History
Scotland’s Story By H E Marshall Galore Park pound;16.99
Great Tales from English History: The Battle of the Boyne to DNA Robert Lacey Little, Brown pound;14.99 16-plus and adult
Sean Lang discovers it’s not so much a question of truth as a matter of capitals in these Merry Tales of the Past
Storytelling in history is back in favour at last and publishers have started unearthing juicy tales of battles and beheadings with not a historical source in sight. Henrietta Marshall’s Our Island Story, first published in 1905, turned David Starkey, the TV historian, on to history - so she has much to answer for. Her newly reprinted Kings and Things, first published in 1937, covers the same ground in a twee bedtime-story style, with Much Use of Capital Letters. “Yes, Life (in Elizabethan times) was Interesting and Safe and Comfortable. But the Queen was growing old.
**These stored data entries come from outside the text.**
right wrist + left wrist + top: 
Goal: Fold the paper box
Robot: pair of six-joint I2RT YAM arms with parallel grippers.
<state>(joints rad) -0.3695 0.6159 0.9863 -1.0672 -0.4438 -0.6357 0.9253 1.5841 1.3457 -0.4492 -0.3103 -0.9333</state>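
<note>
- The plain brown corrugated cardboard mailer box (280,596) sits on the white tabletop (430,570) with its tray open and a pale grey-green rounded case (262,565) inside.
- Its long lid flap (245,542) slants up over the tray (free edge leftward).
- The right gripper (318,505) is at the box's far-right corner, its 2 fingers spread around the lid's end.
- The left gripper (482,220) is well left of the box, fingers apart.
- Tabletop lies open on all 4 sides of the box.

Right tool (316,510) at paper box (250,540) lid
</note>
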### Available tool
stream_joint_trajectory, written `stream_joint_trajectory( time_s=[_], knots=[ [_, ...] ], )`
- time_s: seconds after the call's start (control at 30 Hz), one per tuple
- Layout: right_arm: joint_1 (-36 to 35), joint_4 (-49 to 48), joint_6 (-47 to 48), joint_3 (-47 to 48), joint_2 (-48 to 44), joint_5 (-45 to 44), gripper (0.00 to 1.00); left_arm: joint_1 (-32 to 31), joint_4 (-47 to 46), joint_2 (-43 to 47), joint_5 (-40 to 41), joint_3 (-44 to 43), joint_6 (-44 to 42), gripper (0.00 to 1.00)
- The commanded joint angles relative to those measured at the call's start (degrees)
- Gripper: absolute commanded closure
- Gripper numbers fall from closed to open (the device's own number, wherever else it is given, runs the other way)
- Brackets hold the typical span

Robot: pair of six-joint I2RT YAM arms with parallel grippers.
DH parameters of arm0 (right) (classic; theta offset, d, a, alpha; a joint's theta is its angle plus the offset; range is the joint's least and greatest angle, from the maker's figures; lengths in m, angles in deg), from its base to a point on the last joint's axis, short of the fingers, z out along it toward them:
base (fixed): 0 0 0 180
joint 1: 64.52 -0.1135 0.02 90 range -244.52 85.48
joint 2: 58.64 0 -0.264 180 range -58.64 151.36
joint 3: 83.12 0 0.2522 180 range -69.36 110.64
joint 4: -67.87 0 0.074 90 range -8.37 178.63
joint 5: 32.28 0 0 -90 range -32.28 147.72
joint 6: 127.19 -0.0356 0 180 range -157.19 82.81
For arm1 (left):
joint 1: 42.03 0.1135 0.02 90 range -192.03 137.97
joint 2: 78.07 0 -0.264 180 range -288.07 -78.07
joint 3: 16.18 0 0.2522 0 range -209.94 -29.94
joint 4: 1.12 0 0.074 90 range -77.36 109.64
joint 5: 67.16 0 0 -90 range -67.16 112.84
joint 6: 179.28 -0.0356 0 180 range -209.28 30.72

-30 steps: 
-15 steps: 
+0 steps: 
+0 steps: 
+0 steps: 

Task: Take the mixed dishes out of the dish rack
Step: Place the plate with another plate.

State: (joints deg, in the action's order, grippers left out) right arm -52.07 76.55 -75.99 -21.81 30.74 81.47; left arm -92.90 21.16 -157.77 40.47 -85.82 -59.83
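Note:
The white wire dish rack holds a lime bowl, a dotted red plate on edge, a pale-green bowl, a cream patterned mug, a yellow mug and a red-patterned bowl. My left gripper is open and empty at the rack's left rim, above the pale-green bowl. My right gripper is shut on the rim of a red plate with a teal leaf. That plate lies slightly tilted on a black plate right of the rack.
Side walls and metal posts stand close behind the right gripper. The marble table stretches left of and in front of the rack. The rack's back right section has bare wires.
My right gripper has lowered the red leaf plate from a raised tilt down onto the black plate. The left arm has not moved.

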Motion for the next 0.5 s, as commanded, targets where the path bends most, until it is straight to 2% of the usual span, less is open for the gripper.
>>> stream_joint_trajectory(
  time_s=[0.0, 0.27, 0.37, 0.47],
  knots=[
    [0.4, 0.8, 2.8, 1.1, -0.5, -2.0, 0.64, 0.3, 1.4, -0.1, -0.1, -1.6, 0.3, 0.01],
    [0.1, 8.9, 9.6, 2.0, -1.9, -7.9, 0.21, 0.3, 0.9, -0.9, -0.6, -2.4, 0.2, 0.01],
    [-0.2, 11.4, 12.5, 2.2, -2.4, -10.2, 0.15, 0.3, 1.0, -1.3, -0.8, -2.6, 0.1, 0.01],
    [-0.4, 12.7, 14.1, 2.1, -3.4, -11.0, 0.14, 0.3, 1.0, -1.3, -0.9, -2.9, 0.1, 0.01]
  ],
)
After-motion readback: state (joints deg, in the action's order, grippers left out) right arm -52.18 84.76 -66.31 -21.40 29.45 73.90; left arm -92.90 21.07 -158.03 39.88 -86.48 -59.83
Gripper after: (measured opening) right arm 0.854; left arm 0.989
The Queen was growing Very Old.” Edward VIII “wished to marry a Lady that many of the Top Best People all over the Empire thought would not make a Good Queen”. Because they thought her a gold-digging American floozie, actually.
A bit saccharine for the school library - better for the Christmas stocking Scotland’s Story offers what it says on the cover - apart from David Starkey’s promise that the author is “astonishingly accurate”. As in Our Island Story, Henrietta Marshall intermingles fact, legend and outright fantasy so that Shakespeare’s version of Duncan and Macbeth is presented as true, which it isn’t, and - astonishingly - the date of the union of the Scottish and English crowns is wrong by five years. Interestingly, all those heroes from English history who were Brave and Bold and Wise in Kings and Things come out as Greedy and Bullying and Bad when they feature in Scotland’s Story. But if you yearn for stirring tales of Wallace, Montrose and Argyle, and don’t mind too much about the facts, this will last you until well after Hogmanay Robert Lacey finishes his trilogy with a volume that takes us up to Watson and Crick announcing DNA to their local pub. The tales are short vignettes, no more than four or five pages each, many with a link to today: William of Orange (Willem van Oranje) was nearly killed at the Boyne (modern Catholic graffiti: “1690? Let’s have a replay!”); Captain Bligh was actually a comparatively benign and indulgent commander (just don’t tell Hollywood); and no fewer than 16 English football clubs named their terraces “kops”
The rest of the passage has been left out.